YOUR TASK> Look through the records below and say how many lines include "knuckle". Give only that number.

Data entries
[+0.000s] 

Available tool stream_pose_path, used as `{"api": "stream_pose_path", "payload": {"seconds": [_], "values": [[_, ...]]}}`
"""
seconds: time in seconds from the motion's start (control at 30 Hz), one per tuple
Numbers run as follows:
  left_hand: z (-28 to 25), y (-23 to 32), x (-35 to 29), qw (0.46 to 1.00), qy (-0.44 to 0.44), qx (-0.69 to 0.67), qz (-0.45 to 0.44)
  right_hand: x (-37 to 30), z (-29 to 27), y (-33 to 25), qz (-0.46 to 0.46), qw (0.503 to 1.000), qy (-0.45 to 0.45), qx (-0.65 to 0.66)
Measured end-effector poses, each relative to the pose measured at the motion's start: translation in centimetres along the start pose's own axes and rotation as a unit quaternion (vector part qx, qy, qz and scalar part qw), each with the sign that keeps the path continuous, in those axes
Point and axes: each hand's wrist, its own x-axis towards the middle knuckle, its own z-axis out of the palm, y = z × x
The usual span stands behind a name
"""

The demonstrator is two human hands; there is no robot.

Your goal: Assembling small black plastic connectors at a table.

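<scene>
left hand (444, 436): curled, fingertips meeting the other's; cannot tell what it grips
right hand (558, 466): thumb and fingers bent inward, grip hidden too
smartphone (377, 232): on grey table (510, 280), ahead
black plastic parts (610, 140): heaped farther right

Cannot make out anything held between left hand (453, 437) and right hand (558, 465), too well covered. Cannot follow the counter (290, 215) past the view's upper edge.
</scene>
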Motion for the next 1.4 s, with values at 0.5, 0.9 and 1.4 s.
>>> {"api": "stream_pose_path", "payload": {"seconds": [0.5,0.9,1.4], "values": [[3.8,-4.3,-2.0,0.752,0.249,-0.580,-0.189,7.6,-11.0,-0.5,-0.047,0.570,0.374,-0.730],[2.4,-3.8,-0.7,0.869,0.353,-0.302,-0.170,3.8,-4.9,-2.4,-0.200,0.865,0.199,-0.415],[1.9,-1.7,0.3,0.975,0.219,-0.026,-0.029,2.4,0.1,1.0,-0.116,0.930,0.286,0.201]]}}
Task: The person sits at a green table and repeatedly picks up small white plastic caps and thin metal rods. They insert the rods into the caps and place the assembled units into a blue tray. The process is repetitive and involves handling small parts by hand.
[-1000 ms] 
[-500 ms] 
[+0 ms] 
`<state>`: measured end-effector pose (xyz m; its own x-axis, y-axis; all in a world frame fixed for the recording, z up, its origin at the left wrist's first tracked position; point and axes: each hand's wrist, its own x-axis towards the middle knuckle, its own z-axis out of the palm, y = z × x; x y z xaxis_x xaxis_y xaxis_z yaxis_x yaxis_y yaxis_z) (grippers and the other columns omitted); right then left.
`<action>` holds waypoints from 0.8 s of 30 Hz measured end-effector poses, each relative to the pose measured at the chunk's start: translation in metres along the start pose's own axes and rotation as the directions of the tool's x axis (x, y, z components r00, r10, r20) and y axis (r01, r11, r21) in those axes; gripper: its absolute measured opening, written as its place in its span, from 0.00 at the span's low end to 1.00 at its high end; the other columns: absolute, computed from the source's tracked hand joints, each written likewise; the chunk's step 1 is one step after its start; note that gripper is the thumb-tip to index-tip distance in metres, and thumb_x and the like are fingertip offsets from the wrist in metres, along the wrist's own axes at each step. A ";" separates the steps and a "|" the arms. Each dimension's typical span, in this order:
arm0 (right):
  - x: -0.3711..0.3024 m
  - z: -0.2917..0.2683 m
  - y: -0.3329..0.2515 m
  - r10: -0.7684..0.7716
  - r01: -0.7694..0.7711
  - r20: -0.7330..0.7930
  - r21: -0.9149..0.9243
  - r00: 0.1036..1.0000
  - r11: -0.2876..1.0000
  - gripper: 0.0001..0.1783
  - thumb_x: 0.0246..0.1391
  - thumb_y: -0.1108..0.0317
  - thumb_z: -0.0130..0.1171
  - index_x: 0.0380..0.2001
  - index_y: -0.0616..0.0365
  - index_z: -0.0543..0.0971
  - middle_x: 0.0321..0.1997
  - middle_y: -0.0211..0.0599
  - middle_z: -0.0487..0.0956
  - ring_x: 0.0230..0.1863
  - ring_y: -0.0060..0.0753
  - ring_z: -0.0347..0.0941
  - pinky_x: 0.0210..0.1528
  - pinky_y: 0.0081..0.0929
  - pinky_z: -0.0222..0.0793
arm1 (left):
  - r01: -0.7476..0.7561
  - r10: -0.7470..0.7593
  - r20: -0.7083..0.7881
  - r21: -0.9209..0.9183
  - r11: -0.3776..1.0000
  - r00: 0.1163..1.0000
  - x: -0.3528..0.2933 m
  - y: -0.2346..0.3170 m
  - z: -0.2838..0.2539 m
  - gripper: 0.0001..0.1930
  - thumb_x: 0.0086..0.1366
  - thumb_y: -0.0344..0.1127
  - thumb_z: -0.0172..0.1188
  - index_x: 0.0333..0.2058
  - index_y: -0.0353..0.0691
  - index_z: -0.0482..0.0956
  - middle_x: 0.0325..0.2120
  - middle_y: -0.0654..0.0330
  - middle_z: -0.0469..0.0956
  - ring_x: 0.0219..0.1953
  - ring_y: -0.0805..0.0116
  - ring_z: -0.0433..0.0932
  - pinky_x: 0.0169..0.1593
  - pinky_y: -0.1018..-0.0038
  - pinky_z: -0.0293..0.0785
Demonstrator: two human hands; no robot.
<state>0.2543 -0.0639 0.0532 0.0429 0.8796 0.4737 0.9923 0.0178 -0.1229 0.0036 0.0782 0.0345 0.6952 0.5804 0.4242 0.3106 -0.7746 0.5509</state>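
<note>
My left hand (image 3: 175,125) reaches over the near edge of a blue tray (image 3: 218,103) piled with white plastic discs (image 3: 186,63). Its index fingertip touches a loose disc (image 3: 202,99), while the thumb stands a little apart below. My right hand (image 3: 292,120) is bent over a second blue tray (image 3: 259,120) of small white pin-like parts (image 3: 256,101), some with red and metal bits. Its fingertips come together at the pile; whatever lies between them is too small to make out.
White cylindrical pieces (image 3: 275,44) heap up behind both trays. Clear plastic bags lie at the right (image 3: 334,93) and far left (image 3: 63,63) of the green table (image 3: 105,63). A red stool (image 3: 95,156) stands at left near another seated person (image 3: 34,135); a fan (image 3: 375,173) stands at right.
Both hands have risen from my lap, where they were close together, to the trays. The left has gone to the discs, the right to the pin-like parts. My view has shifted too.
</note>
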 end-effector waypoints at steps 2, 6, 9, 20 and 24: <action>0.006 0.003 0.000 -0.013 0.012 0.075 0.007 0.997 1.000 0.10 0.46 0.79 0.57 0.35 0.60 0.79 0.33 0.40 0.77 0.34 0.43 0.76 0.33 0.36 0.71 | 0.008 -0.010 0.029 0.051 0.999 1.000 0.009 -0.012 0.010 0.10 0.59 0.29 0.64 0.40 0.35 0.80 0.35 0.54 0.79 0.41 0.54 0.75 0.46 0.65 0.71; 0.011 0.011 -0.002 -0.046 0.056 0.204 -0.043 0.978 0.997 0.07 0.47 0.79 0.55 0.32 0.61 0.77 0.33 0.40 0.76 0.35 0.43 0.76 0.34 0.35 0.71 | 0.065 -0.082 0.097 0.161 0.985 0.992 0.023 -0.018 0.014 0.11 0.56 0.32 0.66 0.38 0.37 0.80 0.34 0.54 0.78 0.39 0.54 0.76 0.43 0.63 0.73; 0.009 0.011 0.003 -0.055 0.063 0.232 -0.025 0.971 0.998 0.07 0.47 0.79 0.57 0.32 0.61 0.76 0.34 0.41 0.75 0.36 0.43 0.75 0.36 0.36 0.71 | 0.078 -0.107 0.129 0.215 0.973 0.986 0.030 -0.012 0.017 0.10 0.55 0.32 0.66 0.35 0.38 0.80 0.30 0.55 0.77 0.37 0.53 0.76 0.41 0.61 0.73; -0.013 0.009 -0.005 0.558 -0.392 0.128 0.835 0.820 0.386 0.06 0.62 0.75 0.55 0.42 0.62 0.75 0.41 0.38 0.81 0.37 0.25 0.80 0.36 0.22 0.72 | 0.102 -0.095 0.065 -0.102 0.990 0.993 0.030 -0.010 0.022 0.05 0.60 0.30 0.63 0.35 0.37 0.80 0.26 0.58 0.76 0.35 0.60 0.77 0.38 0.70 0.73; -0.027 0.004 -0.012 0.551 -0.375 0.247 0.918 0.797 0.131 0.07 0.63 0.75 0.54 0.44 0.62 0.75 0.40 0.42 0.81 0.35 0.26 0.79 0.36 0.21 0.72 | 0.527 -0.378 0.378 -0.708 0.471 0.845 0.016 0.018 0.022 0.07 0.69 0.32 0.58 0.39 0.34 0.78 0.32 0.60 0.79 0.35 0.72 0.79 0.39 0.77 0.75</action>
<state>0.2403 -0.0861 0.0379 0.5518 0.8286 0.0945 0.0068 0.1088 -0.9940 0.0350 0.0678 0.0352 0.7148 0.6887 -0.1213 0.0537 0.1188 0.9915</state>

ANSWER> 2